It’s old news that North Carolina’s legislature made headlines this summer in places like the New York Times and the Wall Street Journal.
But the Tar Heel state is apparently making the news in other important places, too, like Eagle River, Alaska.
That’s where my friend and fraternity brother, Randy Pasley, lives.
He’s an engineer with a company that does work on Alaska’s North Slope. He’s also a North Carolina mountain boy who can play just about any instrument you put in front of him.
In fact, he played the guitar at my wedding and did an amazing job after he drove through the night from a gig elsewhere in the state.
Randy’s gift to all his friends each Christmas is a video he posts to Facebook in which he plays a Christmas hymn on his steel guitar.
One of my favorite college memories is of spending a weekend in his Ashe County home and visiting an old store where Randy, his brother Todd and some other men pulled out their instruments and jammed for a little while.
Musical talents aside, Randy’s also a pretty smart guy and even though he’s a long way from North Carolina, he likes to keep up.
I noticed a post he put on Facebook recently in which he pointed out that North Carolina was making the national news even up in Alaska.
Intrigued, I asked him what kinds of things were making the news where he lives.
My question was pretty quickly drowned out by Obama haters and McCrory haters – people of all political persuasions.
So I talked to him again offline a couple nights later to find out just what kinds of reports he was hearing. Turns out the push – small though it was – to create a state religion, had legs in Alaska. So, too, did news about North Carolina voting laws.
And while it may not be all that interesting that North Carolina is getting press in Alaska, what is interesting is the tenor of the reporting.
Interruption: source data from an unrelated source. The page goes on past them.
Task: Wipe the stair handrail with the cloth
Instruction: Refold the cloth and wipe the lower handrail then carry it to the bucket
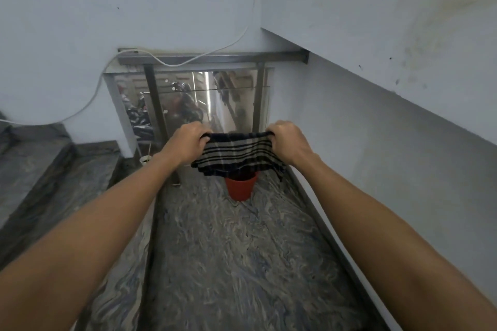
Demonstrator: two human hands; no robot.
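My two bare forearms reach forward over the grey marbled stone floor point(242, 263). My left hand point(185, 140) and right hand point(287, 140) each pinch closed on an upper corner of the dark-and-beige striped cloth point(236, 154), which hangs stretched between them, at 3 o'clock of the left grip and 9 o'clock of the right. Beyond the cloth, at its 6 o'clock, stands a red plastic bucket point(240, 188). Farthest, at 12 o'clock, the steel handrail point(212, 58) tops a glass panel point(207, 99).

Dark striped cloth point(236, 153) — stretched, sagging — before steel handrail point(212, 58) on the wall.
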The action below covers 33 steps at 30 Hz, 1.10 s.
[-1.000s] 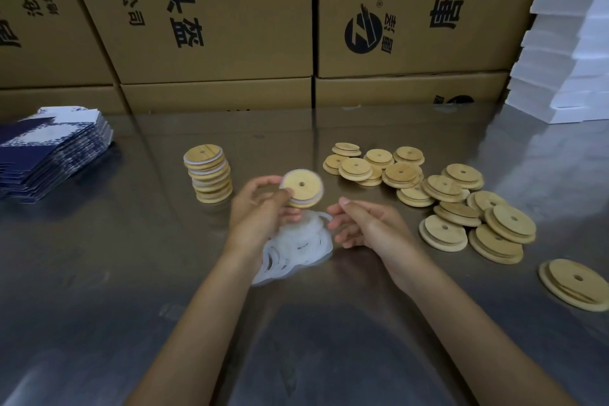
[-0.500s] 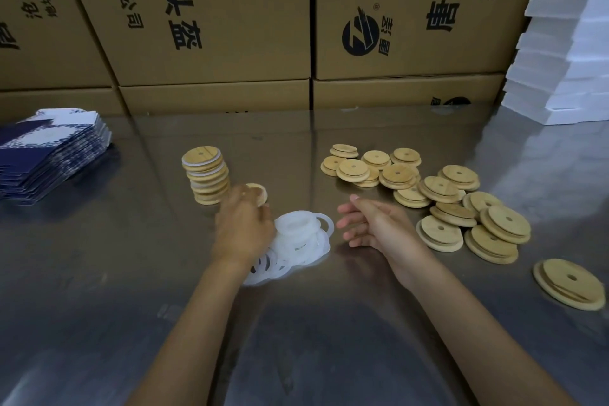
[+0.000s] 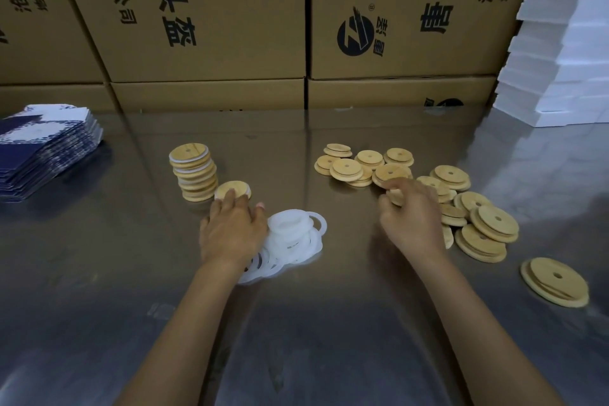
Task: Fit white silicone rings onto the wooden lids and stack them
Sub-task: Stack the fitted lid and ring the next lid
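Head view: your left hand (image 3: pixel 232 231) lays flat fingers on a stiff, light lid (image 3: pixel 232 190); your right hand (image 3: pixel 410 217) pinches another lid (image 3: pixel 396 196) by its rim, limp rings (image 3: pixel 290 241) between.

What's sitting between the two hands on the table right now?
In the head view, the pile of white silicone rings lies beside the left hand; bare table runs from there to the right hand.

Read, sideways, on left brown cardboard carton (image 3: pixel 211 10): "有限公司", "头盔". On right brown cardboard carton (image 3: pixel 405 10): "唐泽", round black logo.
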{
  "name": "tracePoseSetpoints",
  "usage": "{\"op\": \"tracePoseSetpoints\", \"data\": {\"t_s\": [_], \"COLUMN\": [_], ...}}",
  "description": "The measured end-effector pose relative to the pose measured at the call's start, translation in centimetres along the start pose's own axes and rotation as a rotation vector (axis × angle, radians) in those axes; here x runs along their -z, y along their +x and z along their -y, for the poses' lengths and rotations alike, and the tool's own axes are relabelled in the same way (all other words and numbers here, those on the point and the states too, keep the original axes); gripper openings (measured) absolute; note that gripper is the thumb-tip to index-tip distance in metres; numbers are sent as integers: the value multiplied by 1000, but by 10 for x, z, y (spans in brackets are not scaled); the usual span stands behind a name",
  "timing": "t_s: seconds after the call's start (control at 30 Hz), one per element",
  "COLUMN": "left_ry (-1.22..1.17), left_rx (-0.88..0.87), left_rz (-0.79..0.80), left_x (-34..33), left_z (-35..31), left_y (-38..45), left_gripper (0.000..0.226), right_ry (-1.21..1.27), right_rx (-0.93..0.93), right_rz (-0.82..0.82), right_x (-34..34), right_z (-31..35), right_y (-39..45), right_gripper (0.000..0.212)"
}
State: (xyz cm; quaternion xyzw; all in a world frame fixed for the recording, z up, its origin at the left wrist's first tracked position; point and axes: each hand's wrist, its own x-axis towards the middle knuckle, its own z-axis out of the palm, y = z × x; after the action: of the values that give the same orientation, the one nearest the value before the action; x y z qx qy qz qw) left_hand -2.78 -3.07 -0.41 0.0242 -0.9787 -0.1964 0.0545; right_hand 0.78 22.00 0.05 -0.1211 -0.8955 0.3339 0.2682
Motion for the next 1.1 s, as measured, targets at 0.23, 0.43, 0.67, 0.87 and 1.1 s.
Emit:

Readers and viewers, Randy said, get the impression that North Carolina’s Republican-led legislature has gotten too extreme.
Now, reasonable people can debate until the cows come home whether the legislature was too extreme in its actions during the last session, or not strident enough.
But chamber of commerce types will be quick to point out that coverage which makes the state seem extreme in either direction probably isn’t best for North Carolina’s reputation or its ability to attract and retain businesses that offer high-paying jobs.
Randy still has a lot of friends and family here in North Carolina, and he stays in touch with them and hears about what goes on in North Carolina from them too.
But the important thing to remember here is, if Randy’s hearing and seeing and reading these media reports then, so, too, are other regular Alaskans. And, so, too, are other regular people in other states.
It’s said that a man has nothing if he loses his reputation. The same could be said for a state.